RI ACLU Issues Statement on “Occupy Providence” Protest
Posted: October 28, 2011|Category: Free Speech Category: Right to Petition & Protest
RI ACLU executive director Steven Brown issued the following statement today regarding the “Occupy Providence” protest:
“The Rhode Island ACLU has received numerous inquiries about First Amendment issues raised by the 'Occupy Providence' protest and the group's right to remain encamped in Burnside Park.
“The ACLU fully supports the right of 'Occupy Providence' to engage in forms of peaceful protest at the park and elsewhere in the city in order to express their political views and promote their cause. We believe that some of the particular rules and ordinances that have been cited by the City in an October 27th letter to protesters – including an apparent ban on any protest activity in the park after 9 PM – may be constitutionally problematic if they were to be enforced against members of 'Occupy Providence.' Peaceful First Amendment activity should not be subject to a curfew.
“Issues surrounding the group's indefinite encampment are more complicated. Unfortunately, there is a U.S. Supreme Court decision, called Clark v. Community for Creative Non-Violence, which upheld, in the similar context of a political protest, the constitutionality of a federal rule against overnight camping in certain public parks. We disagree with that ruling, but under the circumstances, we believe it significantly limits the First Amendment arguments that are available in support of the group‟s right to indefinitely encamp at Burnside Park without a permit. Since it is beyond our purview, however, we have not examined whether there may be any other grounds for challenging Providence‟s camping ban.

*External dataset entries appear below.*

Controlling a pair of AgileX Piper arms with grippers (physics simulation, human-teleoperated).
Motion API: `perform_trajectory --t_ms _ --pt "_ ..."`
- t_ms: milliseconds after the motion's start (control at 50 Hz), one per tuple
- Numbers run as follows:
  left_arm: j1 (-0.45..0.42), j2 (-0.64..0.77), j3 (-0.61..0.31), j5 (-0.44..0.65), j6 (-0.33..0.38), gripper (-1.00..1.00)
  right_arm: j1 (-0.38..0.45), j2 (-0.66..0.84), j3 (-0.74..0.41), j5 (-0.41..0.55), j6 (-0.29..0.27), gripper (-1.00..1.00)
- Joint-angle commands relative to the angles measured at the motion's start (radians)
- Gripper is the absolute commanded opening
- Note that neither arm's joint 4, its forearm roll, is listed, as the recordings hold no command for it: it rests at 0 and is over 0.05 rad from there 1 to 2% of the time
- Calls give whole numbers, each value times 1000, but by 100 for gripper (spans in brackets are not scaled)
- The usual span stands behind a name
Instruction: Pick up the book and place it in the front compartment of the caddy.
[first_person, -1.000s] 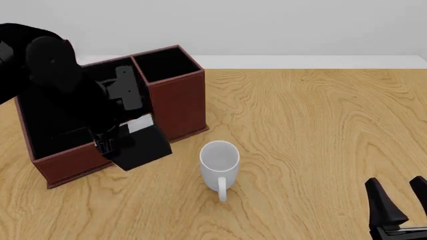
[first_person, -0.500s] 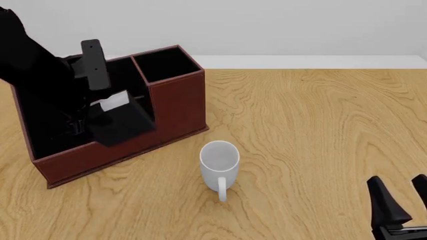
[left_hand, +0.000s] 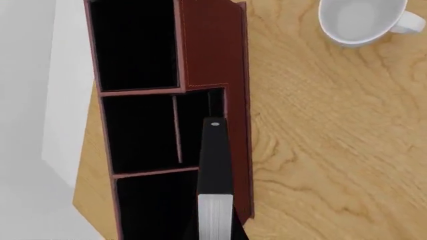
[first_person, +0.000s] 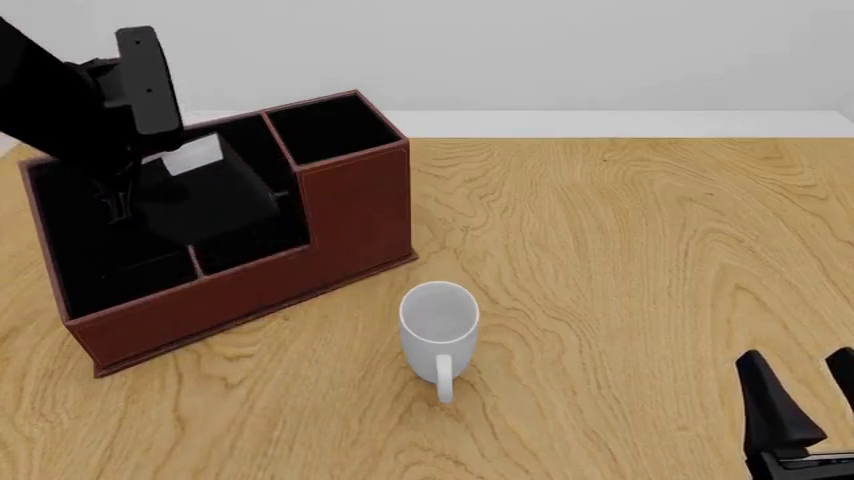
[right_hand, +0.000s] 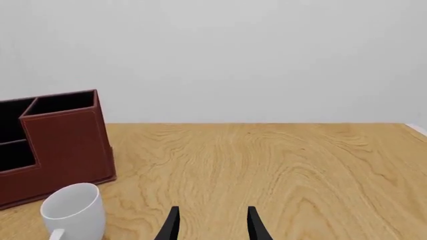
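book (first_person: 207, 195) is held tilted above the caddy (first_person: 354, 215), over its low compartments, white page edge turned up | left gripper (first_person: 127, 195) is clamped on the book over the caddy's left part | mug (first_person: 439, 322) stands just before the caddy's tall corner | right gripper (first_person: 805, 400), jaws parted and empty, is kept well right of the caddy

Matte black left arm (first_person: 54, 100), boxy grey wrist block (first_person: 147, 80), right hand (first_person: 801, 415) with tapered black fingers
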Motion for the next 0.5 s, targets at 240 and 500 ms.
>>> perform_trajectory --t_ms 240,500 --pt "39 107 -194 0 74 -100 -5 0 1 -2 -3 100" --pt "54 191 -262 0 50 -100 -10 0 10 -6 -11 100"
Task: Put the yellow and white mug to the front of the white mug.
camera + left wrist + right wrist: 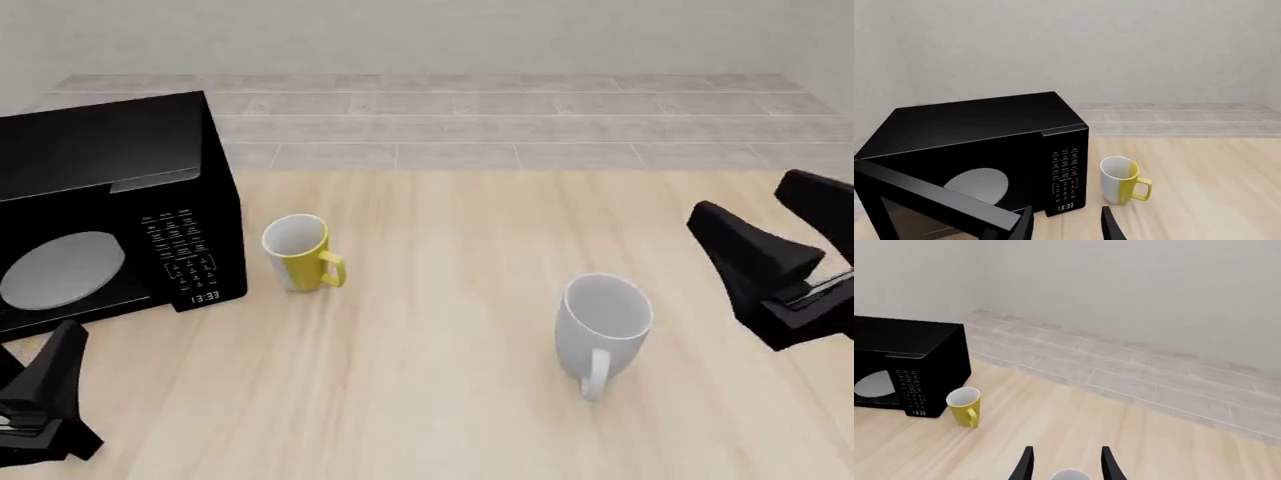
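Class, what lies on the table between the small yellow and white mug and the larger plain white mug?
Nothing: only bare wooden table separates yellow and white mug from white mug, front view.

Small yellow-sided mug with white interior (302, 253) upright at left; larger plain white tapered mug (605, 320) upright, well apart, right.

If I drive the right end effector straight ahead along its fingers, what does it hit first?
Most likely the white mug: its rim shows right between the open fingers of the right end effector. Depth is unclear; beyond it lies bare table.
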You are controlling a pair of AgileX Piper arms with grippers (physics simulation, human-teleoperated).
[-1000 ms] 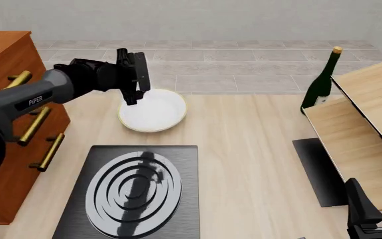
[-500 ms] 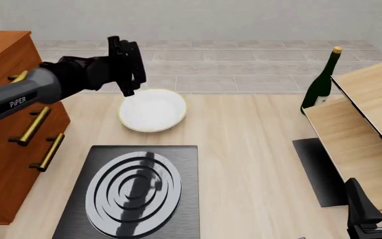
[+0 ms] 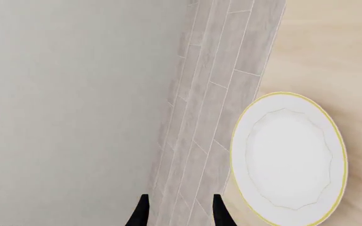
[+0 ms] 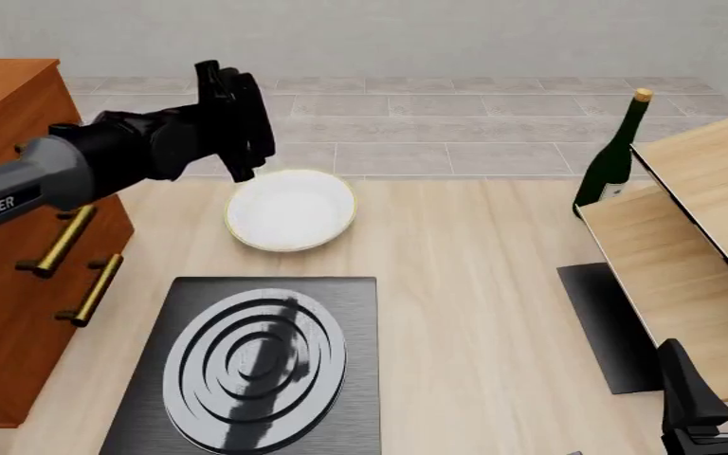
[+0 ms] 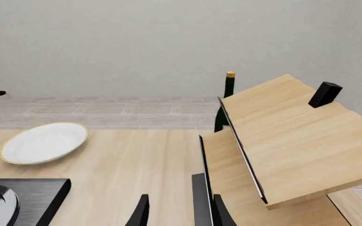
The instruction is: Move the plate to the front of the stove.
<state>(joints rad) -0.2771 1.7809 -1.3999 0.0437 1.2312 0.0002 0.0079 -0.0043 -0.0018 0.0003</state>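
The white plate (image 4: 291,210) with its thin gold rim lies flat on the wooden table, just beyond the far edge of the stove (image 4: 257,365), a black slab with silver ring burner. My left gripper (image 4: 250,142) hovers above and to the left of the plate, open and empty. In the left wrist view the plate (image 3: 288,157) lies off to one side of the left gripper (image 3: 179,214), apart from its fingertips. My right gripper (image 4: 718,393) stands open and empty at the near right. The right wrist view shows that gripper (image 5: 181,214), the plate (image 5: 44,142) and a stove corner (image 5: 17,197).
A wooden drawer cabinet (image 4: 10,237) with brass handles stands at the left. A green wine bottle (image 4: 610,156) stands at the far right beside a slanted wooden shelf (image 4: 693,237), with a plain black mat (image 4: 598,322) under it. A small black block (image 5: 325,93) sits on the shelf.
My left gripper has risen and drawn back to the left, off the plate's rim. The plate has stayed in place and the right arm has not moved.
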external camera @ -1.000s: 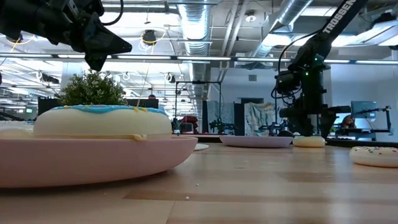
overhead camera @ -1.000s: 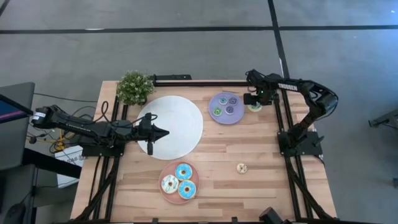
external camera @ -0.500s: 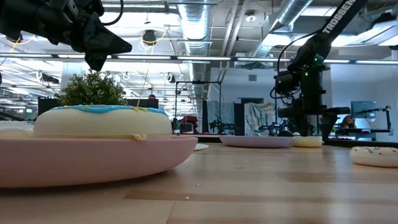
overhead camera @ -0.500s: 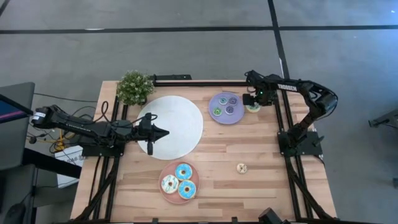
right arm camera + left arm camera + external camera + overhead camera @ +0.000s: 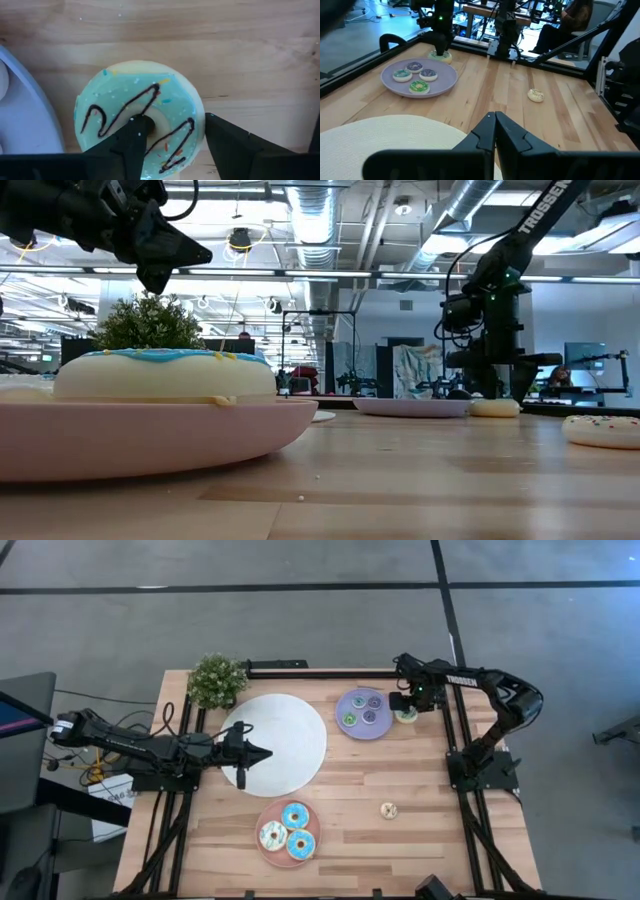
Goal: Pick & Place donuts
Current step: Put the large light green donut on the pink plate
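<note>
A pale green iced donut with dark drizzle lies flat on the wood beside the lilac plate, near the table's far right. My right gripper hangs open right over it, one finger above the hole and the other outside the rim. In the low view its fingers end just above the donut. The lilac plate carries mini donuts. A pink plate holds three larger donuts. One beige sprinkled donut lies alone on the wood. My left gripper is shut and hovers over the white plate. My right gripper comes at the pale green donut from above, pointing down. One finger is at the hole and the other is beside the outer rim. Whether either finger touches the donut, I cannot tell. The donut lies flat on the table.
A potted plant stands at the far left corner. The lilac plate's edge lies close beside the donut. Bare wood stretches between the plates and toward the near edge. A seated person shows beyond the table in the left wrist view.
My right gripper has edged a little toward the lilac plate, settling over the pale green donut. The donut has stayed where it was.
</note>
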`<state>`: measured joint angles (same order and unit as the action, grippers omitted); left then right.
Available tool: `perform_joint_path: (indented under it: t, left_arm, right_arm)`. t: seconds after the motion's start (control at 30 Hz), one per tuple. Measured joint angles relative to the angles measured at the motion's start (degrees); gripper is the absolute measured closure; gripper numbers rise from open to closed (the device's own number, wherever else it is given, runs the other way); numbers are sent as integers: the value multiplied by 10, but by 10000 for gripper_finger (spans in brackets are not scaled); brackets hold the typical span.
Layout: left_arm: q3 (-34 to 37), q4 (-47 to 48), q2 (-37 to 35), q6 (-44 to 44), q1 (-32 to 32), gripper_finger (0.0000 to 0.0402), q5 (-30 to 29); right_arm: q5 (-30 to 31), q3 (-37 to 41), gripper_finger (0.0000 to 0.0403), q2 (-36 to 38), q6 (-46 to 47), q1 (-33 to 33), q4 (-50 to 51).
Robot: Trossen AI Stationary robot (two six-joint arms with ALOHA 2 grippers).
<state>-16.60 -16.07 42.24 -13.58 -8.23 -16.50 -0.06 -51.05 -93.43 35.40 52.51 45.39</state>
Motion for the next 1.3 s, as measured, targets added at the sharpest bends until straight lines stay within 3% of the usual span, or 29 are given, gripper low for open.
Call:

“This historic protest has been extraordinarily peaceful, and the participants appear to have been cooperative with city officials and respectful of needs relating to public safety. We appreciate the comments that have been made by the Providence Commissioner of Public Safety that any eviction proceedings will be done through an orderly civil, not criminal, process, and that there will be no effort to use force to remove people from the park. It is essential that all appropriate due process is provided before any such proceedings take place.
“The ACLU will continue to monitor the situation. We remain available to address any specific allegations of violations of protesters' First Amendment rights.”